C’è anche una questione di conti che non possiamo eludere. Ho provato a fare una stima conservativa per l’Italia: automatizzare anche solo le attività più standardizzate e analitiche del sistema sanitario, tra medici, infermieri, tecnici e amministrativi, potrebbe rendere ridondanti centinaia di migliaia di posti di lavoro e liberare risparmi nell’ordine di decine di miliardi l’anno. Sono cifre enormi, che porteranno con sé una promessa di cure più rapide e accessibili e, insieme, una pressione sociale altrettanto grande. La salute, del resto, è uno di quei pochi mercati in cui la domanda non si satura mai: per quanto miglioriamo, vorremo sempre stare ancora un po’ meglio. È proprio per questo che la posta in gioco è così alta.
Non credo che il punto sia frenare. La cabina che dà una diagnosi a chi non ha mai visto un medico, lo scanner che trova un problema mentre lo aspettavamo da nessuna parte, la cellula che torna giovane: sono possibilità che sarebbe sbagliato rifiutare in blocco. Il punto è non lasciare che la velocità decida al posto nostro.

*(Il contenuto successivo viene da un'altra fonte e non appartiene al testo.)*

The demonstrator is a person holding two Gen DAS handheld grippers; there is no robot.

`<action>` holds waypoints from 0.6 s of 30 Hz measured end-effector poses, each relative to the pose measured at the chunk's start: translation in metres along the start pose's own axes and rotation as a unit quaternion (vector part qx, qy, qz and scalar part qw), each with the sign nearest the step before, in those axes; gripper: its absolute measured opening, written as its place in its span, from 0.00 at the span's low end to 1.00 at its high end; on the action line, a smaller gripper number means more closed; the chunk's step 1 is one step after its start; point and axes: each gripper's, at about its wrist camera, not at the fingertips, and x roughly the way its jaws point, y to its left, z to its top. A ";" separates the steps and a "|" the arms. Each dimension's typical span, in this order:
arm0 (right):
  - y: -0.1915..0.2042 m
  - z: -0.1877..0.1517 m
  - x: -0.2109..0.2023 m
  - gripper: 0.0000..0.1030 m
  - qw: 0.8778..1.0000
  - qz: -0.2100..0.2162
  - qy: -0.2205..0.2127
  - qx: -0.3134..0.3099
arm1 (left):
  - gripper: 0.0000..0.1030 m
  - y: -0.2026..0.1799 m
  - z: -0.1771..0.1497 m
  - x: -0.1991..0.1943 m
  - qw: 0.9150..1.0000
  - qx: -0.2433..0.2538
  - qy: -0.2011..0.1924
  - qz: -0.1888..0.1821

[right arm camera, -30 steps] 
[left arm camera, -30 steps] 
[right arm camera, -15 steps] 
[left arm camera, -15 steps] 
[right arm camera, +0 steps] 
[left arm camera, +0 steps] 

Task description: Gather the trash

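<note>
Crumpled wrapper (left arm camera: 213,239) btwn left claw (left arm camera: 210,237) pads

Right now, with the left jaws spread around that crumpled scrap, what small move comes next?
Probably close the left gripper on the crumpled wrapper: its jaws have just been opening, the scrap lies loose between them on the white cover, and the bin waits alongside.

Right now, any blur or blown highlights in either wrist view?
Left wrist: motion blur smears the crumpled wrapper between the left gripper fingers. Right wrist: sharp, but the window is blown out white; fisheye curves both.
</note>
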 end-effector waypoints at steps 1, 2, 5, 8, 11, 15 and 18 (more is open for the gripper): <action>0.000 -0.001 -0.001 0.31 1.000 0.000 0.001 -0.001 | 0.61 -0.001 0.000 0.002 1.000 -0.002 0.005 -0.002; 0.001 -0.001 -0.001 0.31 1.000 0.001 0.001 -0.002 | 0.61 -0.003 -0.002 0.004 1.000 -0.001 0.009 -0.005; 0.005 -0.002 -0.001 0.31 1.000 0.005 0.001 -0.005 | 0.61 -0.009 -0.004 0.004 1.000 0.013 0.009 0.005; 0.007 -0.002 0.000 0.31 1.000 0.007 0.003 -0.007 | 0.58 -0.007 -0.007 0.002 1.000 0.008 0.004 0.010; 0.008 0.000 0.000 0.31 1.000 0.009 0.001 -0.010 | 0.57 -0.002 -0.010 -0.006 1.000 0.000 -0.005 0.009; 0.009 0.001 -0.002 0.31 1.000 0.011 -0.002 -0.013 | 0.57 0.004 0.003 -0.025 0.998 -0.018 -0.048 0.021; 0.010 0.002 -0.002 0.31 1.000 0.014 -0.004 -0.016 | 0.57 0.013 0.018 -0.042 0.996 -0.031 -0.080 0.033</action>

La lentezza, il dubbio, la firma di una persona che si assume la responsabilità, il diritto di sapere quando è una macchina a guardarci dentro: non sono inefficienze da eliminare. Sono le cose che, potendo ormai oltrepassarle, scegliamo di conservare. E una scelta, a differenza di un limite subìto, è esattamente ciò che dà valore.

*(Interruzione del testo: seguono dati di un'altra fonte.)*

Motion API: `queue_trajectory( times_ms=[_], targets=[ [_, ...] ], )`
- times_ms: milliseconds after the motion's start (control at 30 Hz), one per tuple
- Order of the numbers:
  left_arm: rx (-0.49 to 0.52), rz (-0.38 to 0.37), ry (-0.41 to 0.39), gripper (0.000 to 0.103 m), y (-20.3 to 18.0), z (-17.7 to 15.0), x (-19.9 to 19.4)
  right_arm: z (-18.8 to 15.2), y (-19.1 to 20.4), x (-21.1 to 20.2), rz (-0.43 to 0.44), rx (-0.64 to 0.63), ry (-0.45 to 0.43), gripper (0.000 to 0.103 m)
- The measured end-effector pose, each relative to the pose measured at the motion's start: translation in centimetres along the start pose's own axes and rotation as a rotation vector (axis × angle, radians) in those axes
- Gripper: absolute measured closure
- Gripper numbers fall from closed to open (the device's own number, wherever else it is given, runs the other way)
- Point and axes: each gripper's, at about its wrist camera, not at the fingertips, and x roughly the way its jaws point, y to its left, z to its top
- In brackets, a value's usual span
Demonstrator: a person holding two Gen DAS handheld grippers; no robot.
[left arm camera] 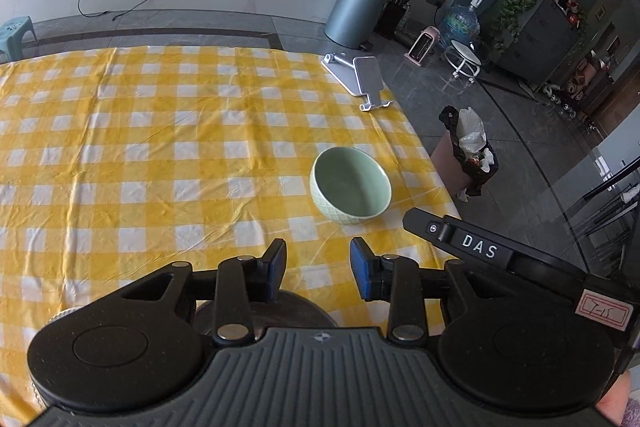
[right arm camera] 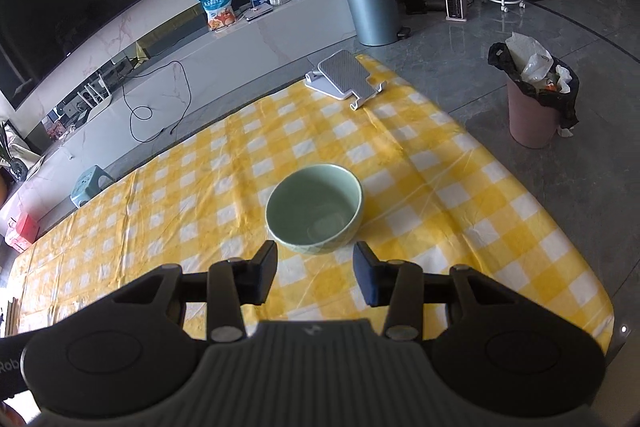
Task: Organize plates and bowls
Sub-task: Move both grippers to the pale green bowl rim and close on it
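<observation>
A pale green bowl [left arm camera: 351,187] [right arm camera: 315,209] stands upright and empty on the yellow checked tablecloth [left arm camera: 160,147], near the table's right edge. My left gripper [left arm camera: 318,267] hangs open above the cloth, short of the bowl and to its left, with nothing between its fingers. Under its body shows the rim of a dark round dish [left arm camera: 298,309], mostly hidden. My right gripper [right arm camera: 316,271] is open too, its blue pads [right arm camera: 366,279] just short of the bowl's near rim and apart from it. The black body of the right-hand tool [left arm camera: 480,251] shows in the left wrist view, right of the bowl.
A white phone stand [left arm camera: 366,79] [right arm camera: 344,75] lies at the table's far right corner. Beyond the right edge the floor holds a pink waste bin [left arm camera: 464,155] [right arm camera: 532,107] and a grey pedal bin [left arm camera: 360,7]. A low white cabinet runs behind the table.
</observation>
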Motion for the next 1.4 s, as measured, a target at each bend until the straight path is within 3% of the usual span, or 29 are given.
queue_trajectory(
  times_ms=[200,333,533,700,967,1133,1267,1400],
  targets=[
    [0.068,0.05,0.035,0.064,-1.4,2.6,3.7,2.3,-0.8,3.5,-0.04,0.03,-0.005,0.066],
    [0.05,0.032,0.073,0.064,-1.3,3.9,6.6,2.9,-2.3,6.6,-0.056,0.064,0.054,0.074],
    [0.039,0.045,0.127,0.064,-1.4,5.7,10.8,4.3,-3.9,9.8,-0.079,0.086,0.103,0.077],
    [0.03,0.07,0.172,0.064,-1.1,6.1,13.6,5.0,-4.7,11.6,-0.02,0.156,0.166,0.081],
    [0.017,0.094,0.219,0.075,-1.0,6.4,16.5,5.0,-4.2,13.9,-0.038,0.149,0.24,0.085],
    [0.012,0.118,0.241,0.085,-0.9,6.4,17.6,4.7,-4.8,14.7,-0.035,0.186,0.28,0.093],
    [0.01,0.132,0.236,0.094,-0.7,6.4,17.8,4.7,-4.7,14.9,-0.035,0.192,0.282,0.095],
    [0.014,0.136,0.234,0.096,-0.7,6.4,17.9,4.7,-4.4,14.9,-0.049,0.179,0.275,0.096]
  ],
)
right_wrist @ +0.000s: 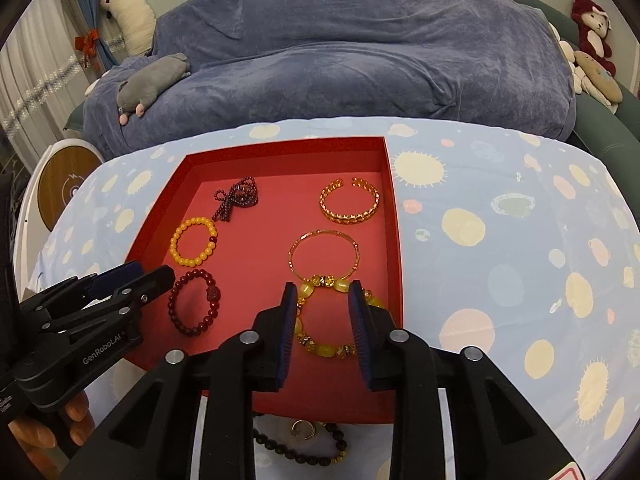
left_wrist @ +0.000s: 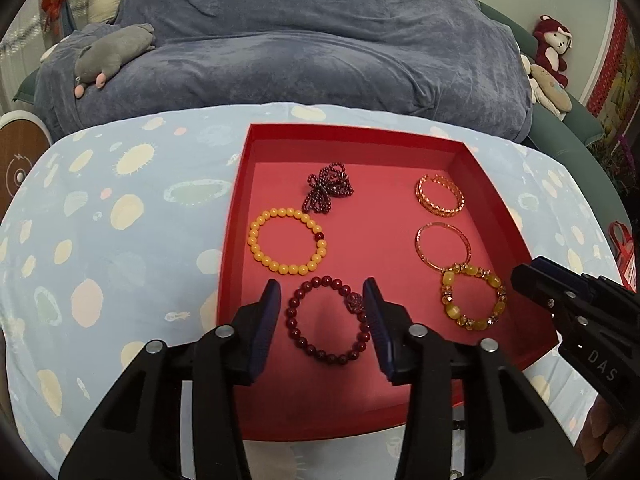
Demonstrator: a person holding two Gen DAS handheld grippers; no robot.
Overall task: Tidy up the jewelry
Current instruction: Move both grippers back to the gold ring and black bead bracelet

Ho trovato molto interessante il finale dell'articolo, soprattutto quando sposta la discussione da ciò che la tecnologia può fare a ciò che vogliamo scegliere di conservare. Mi chiedo però se ci sia una domanda ancora precedente: che sistema sanitario vogliamo costruire grazie all'IA? Se davvero l'automazione libererà tempo, competenze e risorse economiche, la questione non dovrebbe essere solo come evitare gli effetti negativi, ma come usare quel guadagno per migliorare il servizio. Più prevenzione, più medicina territoriale, più ricerca, più tempo dedicato alla relazione con il paziente. Il rischio è guardare l'IA solo come uno strumento per ridurre i costi, quando potrebbe essere l'occasione per ripensare completamente il modo in cui organizziamo la sanità pubblica. Credo che la politica dovrebbe iniziare a discutere soprattutto di questo.